— TASK STATEMENT —
Count how many lines in the material below hold the word "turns"; the reply is that number alone.

— EXCERPTED RECORDS —
####

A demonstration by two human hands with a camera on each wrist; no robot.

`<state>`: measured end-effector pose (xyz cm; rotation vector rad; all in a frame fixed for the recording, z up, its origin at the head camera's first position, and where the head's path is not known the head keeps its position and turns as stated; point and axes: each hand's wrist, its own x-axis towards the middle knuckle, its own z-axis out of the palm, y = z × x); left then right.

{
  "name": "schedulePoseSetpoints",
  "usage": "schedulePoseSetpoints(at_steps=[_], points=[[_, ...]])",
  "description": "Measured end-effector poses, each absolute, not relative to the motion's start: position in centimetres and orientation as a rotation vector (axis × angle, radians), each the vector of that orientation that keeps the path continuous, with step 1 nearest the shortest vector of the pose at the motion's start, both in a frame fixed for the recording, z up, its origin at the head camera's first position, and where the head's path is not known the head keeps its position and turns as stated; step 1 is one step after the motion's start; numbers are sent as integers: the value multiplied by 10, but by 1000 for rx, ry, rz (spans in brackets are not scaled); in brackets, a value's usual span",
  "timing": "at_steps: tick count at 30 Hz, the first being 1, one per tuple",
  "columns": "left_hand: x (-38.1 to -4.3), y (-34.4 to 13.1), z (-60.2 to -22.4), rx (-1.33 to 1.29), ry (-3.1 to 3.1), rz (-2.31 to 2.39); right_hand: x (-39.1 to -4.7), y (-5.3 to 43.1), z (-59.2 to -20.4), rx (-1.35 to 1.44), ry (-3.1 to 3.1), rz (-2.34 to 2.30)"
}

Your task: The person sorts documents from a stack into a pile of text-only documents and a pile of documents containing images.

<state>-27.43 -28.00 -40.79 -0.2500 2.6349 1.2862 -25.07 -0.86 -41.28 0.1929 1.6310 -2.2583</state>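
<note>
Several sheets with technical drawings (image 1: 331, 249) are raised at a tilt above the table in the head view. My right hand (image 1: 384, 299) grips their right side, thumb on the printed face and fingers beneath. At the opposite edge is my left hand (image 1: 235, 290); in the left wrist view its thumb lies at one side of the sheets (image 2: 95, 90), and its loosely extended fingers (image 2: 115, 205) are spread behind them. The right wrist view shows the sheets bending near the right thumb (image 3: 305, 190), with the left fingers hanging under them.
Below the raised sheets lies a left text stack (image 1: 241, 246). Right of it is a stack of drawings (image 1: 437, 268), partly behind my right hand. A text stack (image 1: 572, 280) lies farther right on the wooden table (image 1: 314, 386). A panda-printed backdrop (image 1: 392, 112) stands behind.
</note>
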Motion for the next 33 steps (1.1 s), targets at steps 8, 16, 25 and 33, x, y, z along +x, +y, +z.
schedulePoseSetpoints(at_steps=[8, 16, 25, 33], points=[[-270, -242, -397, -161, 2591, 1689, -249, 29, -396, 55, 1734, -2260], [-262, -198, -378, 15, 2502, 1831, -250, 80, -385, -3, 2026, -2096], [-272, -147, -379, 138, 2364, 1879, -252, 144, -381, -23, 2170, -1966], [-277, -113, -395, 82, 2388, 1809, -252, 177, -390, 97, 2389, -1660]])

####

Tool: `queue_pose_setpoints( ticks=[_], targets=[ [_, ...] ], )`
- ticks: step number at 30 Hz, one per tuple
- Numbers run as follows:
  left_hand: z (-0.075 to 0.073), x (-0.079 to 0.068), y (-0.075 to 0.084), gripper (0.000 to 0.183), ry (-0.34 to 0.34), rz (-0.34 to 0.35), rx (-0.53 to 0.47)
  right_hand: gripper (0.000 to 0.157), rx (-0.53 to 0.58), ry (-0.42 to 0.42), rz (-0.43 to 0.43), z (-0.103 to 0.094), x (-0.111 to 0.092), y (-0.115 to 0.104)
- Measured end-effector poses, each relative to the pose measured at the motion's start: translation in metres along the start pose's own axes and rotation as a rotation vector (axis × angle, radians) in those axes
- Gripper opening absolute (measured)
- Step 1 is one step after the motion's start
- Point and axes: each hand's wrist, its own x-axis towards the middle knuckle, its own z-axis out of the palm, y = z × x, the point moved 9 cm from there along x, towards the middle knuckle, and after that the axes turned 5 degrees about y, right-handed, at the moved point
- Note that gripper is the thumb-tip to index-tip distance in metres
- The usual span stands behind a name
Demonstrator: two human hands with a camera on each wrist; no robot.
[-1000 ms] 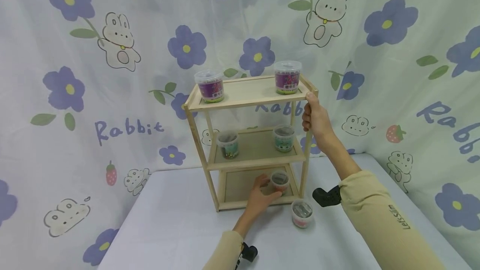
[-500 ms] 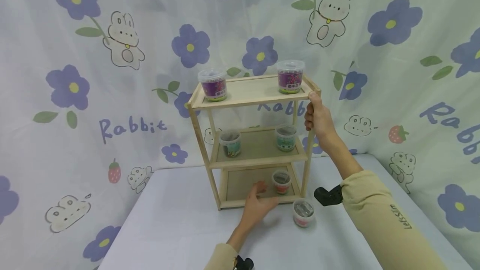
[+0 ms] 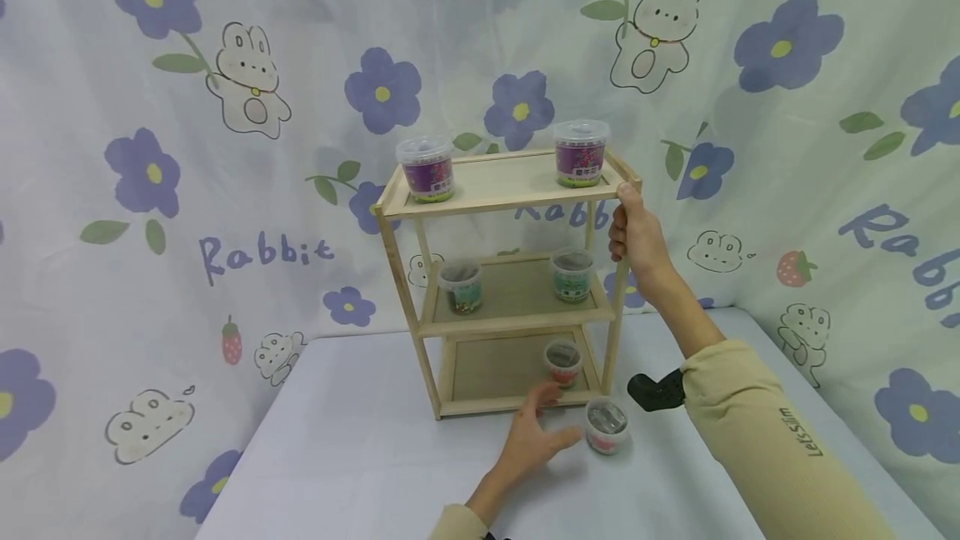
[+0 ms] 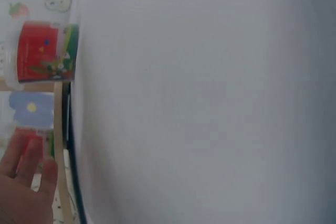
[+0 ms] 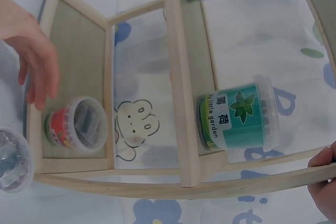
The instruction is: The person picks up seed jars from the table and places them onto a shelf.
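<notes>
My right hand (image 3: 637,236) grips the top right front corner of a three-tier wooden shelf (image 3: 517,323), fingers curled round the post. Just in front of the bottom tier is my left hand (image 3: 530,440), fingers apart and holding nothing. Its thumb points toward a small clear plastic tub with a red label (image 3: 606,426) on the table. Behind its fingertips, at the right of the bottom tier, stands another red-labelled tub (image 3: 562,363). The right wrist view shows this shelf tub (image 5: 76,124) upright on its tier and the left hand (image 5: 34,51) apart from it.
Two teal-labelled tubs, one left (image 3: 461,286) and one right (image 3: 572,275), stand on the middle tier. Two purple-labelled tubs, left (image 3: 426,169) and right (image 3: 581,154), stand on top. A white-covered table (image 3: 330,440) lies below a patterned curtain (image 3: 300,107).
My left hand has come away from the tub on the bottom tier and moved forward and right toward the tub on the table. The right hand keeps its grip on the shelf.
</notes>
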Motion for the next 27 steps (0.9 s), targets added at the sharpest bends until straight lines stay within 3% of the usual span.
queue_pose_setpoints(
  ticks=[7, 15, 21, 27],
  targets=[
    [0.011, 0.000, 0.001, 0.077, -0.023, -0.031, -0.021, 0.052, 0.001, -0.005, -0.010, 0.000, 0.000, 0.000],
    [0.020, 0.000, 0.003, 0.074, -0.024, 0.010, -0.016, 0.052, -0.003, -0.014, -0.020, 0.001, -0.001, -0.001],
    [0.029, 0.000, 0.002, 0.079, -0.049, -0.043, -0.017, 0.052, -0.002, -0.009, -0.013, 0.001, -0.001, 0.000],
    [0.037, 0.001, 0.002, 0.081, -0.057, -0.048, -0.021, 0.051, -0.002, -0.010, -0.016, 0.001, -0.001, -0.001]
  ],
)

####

— TASK RESPONSE —
2